12.30PM MUSIC “We have music lessons in a music shop in town - which is pretty cool because we can try different things. The managers of the shop are a part-time teaching assistants, and they’re usually around anytime to give tips - sometimes in afternoons there are tutorial sessions there, and they’ve got a rehearsal space for bands. Nearby there are professional recording studios we can apply to use for a few hours - and a couple of bands from our school have actually released albums.”


1.30PM LUNCH “There’s no school dining room as such - we all eat all over the place. The local restaurants and cafes put on a basic lunch for us. It’s not as posh as normal restaurant food, and there are usually only a couple of choices, but generally we get quite a bit of variety.
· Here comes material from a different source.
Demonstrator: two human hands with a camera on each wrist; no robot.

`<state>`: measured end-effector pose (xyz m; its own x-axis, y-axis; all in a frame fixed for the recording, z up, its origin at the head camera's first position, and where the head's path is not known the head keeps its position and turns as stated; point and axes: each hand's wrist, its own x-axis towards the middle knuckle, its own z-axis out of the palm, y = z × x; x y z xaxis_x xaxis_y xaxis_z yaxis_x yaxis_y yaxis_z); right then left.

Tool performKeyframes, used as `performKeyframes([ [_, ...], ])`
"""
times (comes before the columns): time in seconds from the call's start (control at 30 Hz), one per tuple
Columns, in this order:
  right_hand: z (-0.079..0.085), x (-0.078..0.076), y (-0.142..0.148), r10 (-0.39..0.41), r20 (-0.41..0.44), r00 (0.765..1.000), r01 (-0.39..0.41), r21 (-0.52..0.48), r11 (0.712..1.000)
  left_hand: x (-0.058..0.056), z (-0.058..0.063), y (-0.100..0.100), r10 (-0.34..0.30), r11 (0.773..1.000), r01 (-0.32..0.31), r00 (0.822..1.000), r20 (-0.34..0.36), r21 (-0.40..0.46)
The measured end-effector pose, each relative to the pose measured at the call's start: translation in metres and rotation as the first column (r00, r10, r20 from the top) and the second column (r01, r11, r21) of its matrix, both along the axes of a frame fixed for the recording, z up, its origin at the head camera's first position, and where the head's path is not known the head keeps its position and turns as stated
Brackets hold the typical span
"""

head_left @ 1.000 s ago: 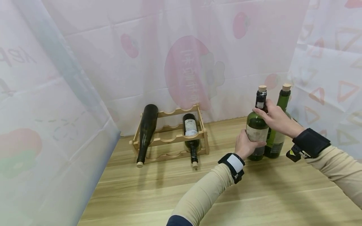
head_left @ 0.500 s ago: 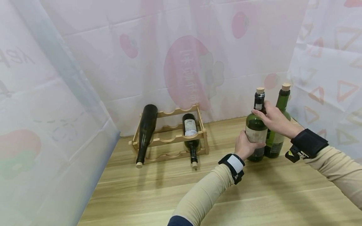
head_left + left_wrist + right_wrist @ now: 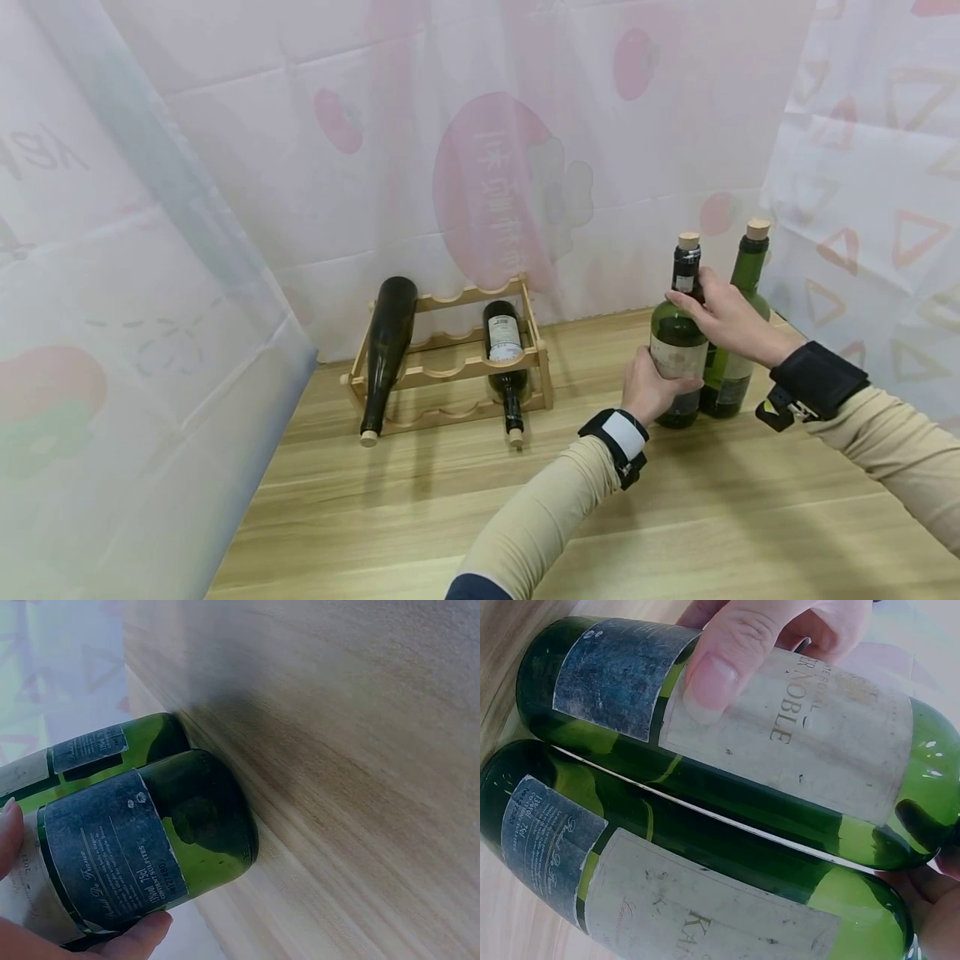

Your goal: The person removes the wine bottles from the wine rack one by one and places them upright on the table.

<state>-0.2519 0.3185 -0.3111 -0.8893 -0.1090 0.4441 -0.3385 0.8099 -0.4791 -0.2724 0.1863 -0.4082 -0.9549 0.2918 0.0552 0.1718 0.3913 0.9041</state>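
Note:
A green wine bottle with a pale label and a cork stands upright on the table at the right. My left hand grips its lower body, thumb across the front. Around its shoulder, just under the dark neck, my right hand curls its fingers. A second corked green bottle stands close behind on the right, partly hidden by the held one. In the right wrist view the two bottles are side by side, and the left thumb lies on the held bottle's label.
A two-level wooden wine rack stands left of centre at the back. A long dark bottle lies on its upper level, at the left. Another labelled bottle lies lower at the right end, cork toward me. Printed sheets enclose the table.
The neck of the held bottle has shifted slightly left and toward me. Both hands keep their grip; the rack and its bottles stay put.

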Motion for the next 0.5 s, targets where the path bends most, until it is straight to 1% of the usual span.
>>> performKeyframes([
  [0.2, -0.0015, 0.0005, -0.0001, 0.000, -0.018, 1.000, 0.000, 0.001, 1.000, -0.0009, -0.0016, -0.0007, -0.007, 1.000, 0.007, 1.000, -0.017, -0.019],
  [0.4, -0.0034, 0.0009, -0.0002, -0.011, -0.016, 1.000, 0.011, 0.007, 1.000, -0.0037, -0.0042, -0.0006, -0.005, 0.999, 0.003, 0.999, -0.040, -0.041],
  [0.5, -0.0038, 0.0011, -0.0005, -0.014, -0.037, 0.999, 0.014, 0.010, 1.000, -0.0040, -0.0052, -0.0008, -0.012, 0.999, 0.009, 0.998, -0.054, -0.046],
])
We swipe for lunch using our student cards - so there’s no money involved - but there are allocations, so we can’t always eat in the same place, we have to move around.”
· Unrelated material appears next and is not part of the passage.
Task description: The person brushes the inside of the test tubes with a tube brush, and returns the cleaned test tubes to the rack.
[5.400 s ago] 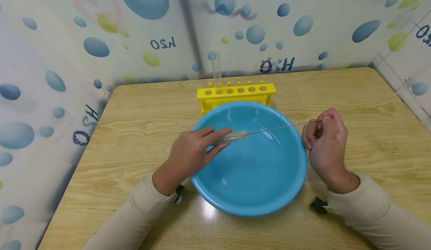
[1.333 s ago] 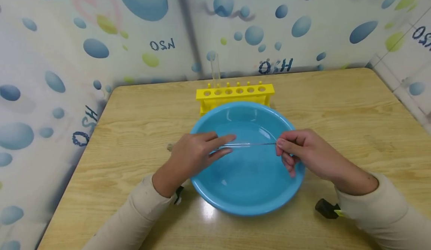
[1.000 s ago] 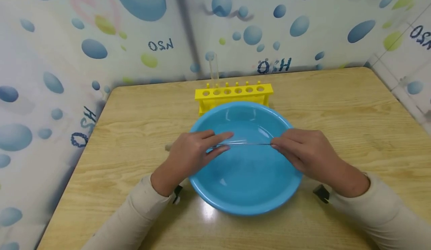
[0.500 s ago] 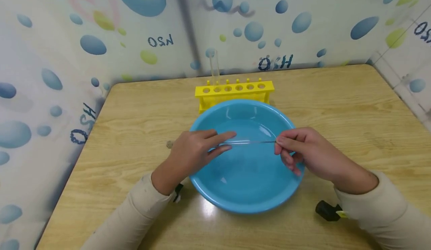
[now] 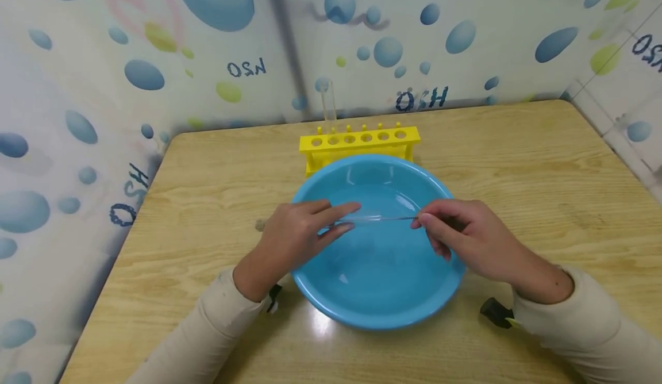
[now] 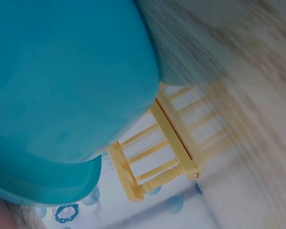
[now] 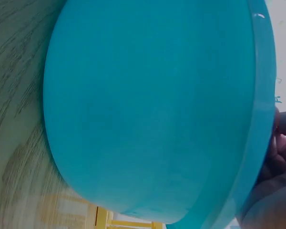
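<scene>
— What is sitting around the hands?

— A round blue basin (image 5: pixel 377 280) is resting beneath them on the wood-grained table (image 5: pixel 217 183), and a yellow rack (image 5: pixel 358 146) is standing just behind, with the basin hiding its lower front. A second tube (image 5: pixel 329 108) is rising upright from the rack, before a wall (image 5: pixel 170 96) patterned with blue and green ovals

— And what is blocking the sight?

— The left hand (image 5: pixel 295 231) is covering part of the clear tube (image 5: pixel 369 219), and the basin's side is filling much of both wrist views

— Where is that tube lying, and how are the hands gripping?

— It is lying nearly level above the basin. The left hand is pinching it between thumb and fingers, while the right hand (image 5: pixel 473 234) is pinching a twisted wire (image 5: pixel 398 218) that is reaching the tube's end

— Any textures?

— The basin is shining smoothly, the tube is looking see-through and slender, and a rough, pale tuft (image 5: pixel 260 224) is showing past the left hand's knuckles
</scene>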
2.00PM PUBLIC LIBRARY “As well as lessons, we also have library sessions timetabled in, quite often after lunch. The librarians are really strict about talking and making noise, but it’s quite a good space to read a book, catch up on coursework, or just mess about on my laptop a bit.”
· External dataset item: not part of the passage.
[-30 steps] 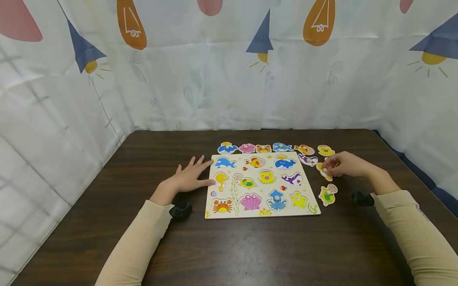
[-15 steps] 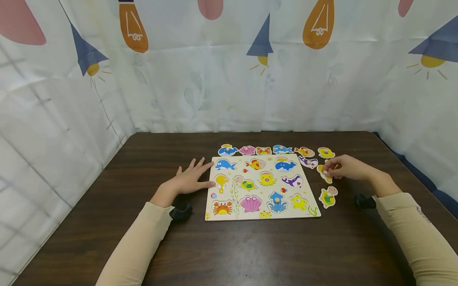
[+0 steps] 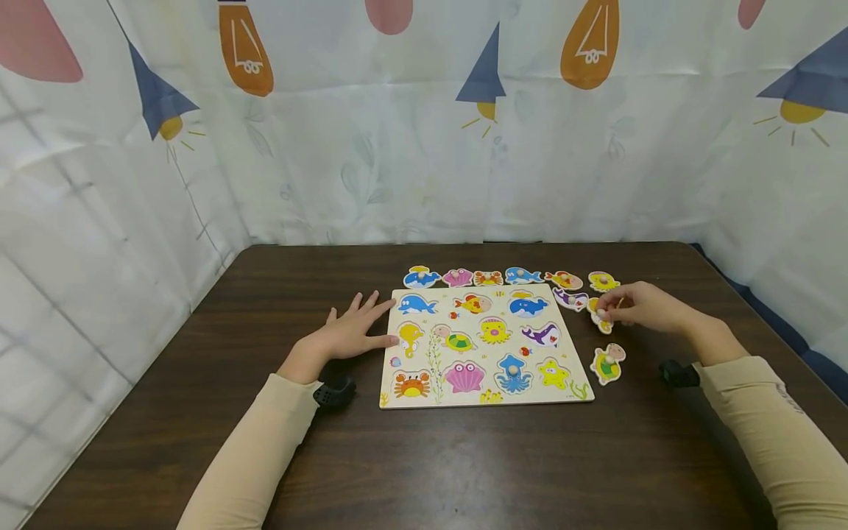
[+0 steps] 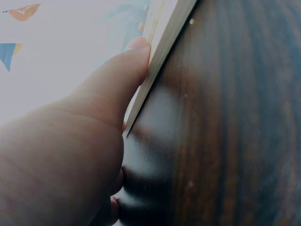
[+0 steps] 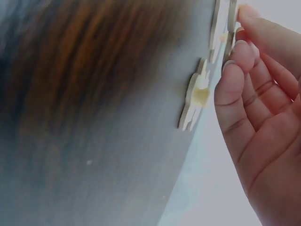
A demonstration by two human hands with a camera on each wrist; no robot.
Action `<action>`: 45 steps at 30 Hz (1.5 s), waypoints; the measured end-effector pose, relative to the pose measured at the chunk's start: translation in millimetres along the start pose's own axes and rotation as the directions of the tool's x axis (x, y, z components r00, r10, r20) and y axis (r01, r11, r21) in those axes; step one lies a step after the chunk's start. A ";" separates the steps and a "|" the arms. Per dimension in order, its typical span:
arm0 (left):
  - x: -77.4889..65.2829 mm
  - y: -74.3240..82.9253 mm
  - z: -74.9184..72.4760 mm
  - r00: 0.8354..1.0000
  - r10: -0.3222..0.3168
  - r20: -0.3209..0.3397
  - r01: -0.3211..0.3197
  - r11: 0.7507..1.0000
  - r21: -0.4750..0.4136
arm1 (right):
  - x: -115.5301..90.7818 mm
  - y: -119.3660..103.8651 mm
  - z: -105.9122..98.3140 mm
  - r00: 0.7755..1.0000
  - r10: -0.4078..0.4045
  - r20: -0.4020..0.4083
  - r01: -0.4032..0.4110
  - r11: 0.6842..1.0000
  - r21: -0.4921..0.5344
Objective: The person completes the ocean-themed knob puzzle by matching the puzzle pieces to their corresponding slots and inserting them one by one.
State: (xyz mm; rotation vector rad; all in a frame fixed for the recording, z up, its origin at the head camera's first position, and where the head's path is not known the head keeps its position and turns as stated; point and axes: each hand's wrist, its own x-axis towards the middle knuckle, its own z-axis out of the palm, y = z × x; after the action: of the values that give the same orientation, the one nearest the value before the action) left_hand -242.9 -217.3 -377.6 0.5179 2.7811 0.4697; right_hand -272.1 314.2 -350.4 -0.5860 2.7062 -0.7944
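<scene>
In the head view, my left hand [image 3: 347, 331] lies with fingers spread at the left edge of a wooden peg puzzle board [image 3: 486, 294] printed with sea animals. Its thumb presses on the board's rim [image 4: 162, 59], as the left wrist view shows. Just beyond the board's right side, my right hand [image 3: 642, 305] pinches a yellow seahorse puzzle piece [image 3: 603, 324] by its knob, close over the table. The fingertips hide the piece's upper part. Nearer to me lies a turtle piece [image 3: 607, 364]. A knobbed squid piece [image 3: 513, 375] sits in the board.
Along the board's far edge lie a spouting whale [image 3: 421, 278], a shell [image 3: 458, 277], a crab [image 3: 488, 278], a blue whale [image 3: 523, 276] and a fish piece [image 3: 564, 280]. An octopus [image 3: 603, 281] and a purple whale piece [image 3: 570, 299] are beside my right hand. A patterned curtain [image 3: 424, 177] surrounds the dark table [image 3: 424, 471].
My right hand has shifted slightly away from me with the seahorse piece, which has turned a little. The left hand and the board stay in place.
</scene>
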 end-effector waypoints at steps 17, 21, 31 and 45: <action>-1.1 1.3 -0.3 1.000 -0.001 -0.006 0.001 1.000 0.003 | 0.6 -40.4 4.8 0.989 -0.146 -0.027 0.146 0.989 -0.020; -1.0 1.7 -0.7 1.000 -0.004 -0.004 0.004 1.000 -0.002 | 1.3 -51.0 6.7 0.979 -0.194 -0.057 0.192 0.980 -0.045; -2.8 1.4 -1.3 1.000 0.006 -0.004 -0.006 1.000 -0.010 | 12.3 -81.6 14.0 0.956 -0.290 -0.048 0.286 0.956 -0.068; -1.3 0.8 0.2 1.000 0.003 -0.005 -0.003 1.000 0.004 | 42.3 -112.6 28.7 0.924 -0.383 -0.022 0.380 0.922 -0.071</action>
State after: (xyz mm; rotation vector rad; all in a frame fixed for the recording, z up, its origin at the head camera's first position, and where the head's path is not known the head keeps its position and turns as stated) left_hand -241.4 -217.0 -377.2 0.5229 2.7870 0.4663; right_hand -265.1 195.5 -316.2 -1.1511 2.6928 -0.8113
3.00PM TECH SHOP “The Tech Shop is essentially a kind of workshop-come-laboratory space for making and testing all kinds of ideas. It’s run by the school, but it’s not just for the school, local students and businesses come in there making prototypes, models, all sorts. We have design, technology, physics and chemistry lessons there usually.”


4.00PM PARK “In the afternoon there are quite a lot of school sports, and school teams. We usually use the same pitches as everyone else - at the local park or sports centre - we just use them earlier in the day before adults get out of work. There’s quite a lot of crossover with county teams, and sometimes we get professionals come in as guest coaches.”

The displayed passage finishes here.